Y no es que lo haga por estajanovismo presidencial o voluntad de servicio, para mí que es por seguir incordiando a diestro y siniestro con el raca-raca del confinamiento de Cataluña que no pasa de ser una aspiración al paro de país que acabe de reventar todo. Aunque, dadas las circunstancias, he de confesar mi inquietud por saber cómo se las arreglará Carles Puigdemont para mantener su look de mocho ahora que han cerrado las peluquerías de Bélgica. Gran incógnita. Eso sí, el que no se consuela es porque no quiere: ahora no hay redaños para salir a la calle a reclamar la independencia.

Empero, si para algo tenemos tiempo es para pensar y, además, el encierro invita a la conversación, con uno mismo o con quién sea. Esta sociedad que era inmune a tantas cosas, se ha quedado sin agenda.
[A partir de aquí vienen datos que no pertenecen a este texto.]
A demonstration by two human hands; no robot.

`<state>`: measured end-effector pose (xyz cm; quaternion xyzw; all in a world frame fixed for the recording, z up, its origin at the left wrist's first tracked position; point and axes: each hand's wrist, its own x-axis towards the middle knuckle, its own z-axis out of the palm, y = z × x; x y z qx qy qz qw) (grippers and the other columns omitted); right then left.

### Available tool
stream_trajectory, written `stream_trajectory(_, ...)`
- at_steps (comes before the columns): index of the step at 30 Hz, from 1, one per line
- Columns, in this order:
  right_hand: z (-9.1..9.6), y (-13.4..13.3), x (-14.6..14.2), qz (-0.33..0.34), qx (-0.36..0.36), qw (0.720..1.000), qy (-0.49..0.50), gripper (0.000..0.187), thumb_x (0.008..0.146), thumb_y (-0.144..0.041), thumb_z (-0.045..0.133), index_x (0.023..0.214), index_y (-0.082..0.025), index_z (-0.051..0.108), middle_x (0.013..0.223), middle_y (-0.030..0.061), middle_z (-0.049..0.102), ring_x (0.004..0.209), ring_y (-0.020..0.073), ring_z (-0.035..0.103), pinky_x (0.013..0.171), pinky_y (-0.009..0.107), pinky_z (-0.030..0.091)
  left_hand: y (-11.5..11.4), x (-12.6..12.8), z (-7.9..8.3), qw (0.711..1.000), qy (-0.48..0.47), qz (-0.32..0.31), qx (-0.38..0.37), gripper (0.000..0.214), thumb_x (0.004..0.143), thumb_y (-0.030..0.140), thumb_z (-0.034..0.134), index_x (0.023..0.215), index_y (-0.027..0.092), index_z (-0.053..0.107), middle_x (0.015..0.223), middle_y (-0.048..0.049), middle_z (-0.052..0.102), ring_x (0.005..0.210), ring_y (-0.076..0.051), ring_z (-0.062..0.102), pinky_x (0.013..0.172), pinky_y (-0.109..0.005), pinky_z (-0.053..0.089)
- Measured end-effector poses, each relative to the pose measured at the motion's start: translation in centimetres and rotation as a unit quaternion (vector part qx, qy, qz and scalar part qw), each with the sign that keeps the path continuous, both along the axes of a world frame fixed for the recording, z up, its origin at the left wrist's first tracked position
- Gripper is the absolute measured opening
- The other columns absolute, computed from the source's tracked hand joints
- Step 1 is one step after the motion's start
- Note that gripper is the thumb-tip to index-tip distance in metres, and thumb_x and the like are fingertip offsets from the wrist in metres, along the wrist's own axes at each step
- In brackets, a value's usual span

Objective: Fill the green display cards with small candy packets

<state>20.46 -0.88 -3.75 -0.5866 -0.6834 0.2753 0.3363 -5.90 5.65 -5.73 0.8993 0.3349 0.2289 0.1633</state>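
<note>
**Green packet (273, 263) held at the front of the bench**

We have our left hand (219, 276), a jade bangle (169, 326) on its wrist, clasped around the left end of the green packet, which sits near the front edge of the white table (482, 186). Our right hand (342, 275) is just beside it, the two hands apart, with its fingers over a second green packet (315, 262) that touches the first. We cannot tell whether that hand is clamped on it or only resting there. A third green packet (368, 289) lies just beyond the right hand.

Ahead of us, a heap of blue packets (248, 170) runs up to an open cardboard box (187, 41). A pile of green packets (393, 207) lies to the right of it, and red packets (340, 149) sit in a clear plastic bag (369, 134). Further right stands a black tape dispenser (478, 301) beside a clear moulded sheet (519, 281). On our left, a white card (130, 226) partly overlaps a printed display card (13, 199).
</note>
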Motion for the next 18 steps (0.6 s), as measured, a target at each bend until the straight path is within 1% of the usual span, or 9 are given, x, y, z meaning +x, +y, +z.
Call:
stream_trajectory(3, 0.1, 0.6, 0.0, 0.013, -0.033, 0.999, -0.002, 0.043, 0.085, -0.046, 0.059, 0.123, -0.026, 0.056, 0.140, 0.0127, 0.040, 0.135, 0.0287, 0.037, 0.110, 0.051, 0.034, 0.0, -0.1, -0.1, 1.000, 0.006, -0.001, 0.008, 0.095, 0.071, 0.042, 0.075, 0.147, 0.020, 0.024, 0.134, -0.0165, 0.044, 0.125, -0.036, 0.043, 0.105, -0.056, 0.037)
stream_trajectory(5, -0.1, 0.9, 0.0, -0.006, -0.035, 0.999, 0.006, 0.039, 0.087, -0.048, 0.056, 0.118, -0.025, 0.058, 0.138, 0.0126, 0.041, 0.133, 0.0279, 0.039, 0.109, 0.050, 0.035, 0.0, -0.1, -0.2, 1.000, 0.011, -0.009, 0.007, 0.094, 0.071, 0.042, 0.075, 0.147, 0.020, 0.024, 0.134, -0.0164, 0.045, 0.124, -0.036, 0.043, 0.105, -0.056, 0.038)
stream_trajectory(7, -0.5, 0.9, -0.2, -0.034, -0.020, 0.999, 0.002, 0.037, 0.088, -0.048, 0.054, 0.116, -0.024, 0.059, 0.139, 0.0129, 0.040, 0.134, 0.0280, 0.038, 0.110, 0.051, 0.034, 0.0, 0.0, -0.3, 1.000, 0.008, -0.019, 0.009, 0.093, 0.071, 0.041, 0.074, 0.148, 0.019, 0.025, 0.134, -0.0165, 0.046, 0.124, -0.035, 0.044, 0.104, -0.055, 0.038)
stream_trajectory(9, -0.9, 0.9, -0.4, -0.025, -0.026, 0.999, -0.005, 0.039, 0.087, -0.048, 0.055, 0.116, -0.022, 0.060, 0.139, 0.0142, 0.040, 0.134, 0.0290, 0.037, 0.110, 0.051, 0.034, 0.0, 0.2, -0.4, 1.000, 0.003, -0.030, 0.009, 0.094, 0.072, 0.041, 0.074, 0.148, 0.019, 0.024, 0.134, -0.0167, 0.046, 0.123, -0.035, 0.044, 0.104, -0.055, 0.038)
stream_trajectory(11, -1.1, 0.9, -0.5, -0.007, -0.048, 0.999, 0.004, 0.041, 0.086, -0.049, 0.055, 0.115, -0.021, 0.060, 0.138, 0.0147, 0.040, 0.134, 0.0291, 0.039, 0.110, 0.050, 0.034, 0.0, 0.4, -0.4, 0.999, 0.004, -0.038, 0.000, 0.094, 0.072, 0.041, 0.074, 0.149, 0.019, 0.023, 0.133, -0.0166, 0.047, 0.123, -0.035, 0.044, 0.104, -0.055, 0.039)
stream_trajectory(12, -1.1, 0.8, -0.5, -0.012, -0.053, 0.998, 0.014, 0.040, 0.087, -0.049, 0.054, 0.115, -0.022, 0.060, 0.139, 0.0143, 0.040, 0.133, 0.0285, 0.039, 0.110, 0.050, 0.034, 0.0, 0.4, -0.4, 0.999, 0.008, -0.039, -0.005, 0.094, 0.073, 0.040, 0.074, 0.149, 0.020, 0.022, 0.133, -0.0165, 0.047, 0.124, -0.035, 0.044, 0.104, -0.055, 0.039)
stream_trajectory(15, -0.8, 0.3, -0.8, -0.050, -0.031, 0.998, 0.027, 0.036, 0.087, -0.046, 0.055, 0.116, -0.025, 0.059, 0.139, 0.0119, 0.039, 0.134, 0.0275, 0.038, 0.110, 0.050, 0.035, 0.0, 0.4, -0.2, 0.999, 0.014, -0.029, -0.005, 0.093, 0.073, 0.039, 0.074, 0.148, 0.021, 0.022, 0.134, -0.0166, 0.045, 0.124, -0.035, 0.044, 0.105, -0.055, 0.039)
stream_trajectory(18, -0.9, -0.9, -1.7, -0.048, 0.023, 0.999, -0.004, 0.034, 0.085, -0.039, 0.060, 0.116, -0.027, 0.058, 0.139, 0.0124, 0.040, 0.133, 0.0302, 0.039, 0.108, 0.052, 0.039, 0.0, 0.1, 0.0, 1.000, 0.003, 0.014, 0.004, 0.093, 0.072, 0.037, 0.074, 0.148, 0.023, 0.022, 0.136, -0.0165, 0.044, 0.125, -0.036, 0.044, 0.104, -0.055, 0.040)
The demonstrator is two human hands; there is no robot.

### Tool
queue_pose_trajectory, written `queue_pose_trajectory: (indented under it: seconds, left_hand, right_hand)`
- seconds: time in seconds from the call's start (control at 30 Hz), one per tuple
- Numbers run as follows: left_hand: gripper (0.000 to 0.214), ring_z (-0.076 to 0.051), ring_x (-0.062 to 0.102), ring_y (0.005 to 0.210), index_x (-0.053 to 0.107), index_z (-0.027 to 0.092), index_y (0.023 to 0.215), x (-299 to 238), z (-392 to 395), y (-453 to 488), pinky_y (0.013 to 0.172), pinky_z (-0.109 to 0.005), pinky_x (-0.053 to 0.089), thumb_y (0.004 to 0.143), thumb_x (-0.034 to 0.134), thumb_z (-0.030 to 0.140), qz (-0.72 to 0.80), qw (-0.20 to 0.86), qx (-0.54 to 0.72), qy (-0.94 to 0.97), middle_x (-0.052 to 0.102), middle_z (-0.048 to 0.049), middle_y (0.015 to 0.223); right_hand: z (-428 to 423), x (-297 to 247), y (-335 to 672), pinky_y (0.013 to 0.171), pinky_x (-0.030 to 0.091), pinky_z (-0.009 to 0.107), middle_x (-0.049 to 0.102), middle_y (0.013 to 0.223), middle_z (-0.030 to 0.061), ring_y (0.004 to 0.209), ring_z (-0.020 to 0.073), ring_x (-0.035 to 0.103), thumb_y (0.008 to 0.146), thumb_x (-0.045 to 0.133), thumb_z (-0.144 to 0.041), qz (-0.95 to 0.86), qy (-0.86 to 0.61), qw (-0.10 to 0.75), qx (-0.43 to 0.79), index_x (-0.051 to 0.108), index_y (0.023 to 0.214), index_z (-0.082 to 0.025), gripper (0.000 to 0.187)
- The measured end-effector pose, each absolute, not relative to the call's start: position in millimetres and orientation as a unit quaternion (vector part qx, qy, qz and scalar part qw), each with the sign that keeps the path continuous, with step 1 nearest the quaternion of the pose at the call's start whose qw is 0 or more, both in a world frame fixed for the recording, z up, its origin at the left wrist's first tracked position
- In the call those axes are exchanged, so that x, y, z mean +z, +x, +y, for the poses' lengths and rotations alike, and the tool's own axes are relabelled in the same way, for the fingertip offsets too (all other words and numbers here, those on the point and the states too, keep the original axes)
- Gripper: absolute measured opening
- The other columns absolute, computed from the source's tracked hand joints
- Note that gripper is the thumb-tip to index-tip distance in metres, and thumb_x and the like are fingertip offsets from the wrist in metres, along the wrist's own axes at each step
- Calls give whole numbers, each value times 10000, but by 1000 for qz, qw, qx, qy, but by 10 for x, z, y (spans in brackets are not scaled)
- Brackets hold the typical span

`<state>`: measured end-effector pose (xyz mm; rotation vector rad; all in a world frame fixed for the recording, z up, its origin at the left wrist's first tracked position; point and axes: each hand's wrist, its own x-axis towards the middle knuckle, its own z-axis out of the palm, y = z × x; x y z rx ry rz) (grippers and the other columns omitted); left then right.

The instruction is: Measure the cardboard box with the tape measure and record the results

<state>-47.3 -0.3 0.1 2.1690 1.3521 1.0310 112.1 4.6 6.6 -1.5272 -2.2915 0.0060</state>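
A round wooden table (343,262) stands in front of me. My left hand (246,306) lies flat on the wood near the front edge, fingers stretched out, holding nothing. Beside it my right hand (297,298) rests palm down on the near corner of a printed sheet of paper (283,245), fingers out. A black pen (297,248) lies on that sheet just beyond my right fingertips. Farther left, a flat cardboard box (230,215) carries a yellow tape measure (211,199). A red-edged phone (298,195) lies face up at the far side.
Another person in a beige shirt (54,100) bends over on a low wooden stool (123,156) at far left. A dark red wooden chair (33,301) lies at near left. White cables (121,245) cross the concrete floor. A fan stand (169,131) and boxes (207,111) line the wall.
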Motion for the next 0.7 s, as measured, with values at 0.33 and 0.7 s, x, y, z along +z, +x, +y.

Solo queda un presente de aflicción y un futuro incierto, el miedo a lo desconocido y la incapacidad de actuar e intervenir sobre algo que se nos escapa entre los dedos.

Es preferible creer que alguien o algunos estén empezando a reflexionar sobre cómo afrontar la crisis social que tendremos en un mañana que poco deberá tener con el hoy. El presidente francés, Emmanuel Macron, ha aludido estos días a la necesidad de redescubrir lo esencial. En el fondo, podemos tomarlo como una invitación a reordenar valores y prioridades. Por desgracia, tardamos siempre demasiado en reconocer y admitir aquello que nos cambia la vida. Es la condición humana.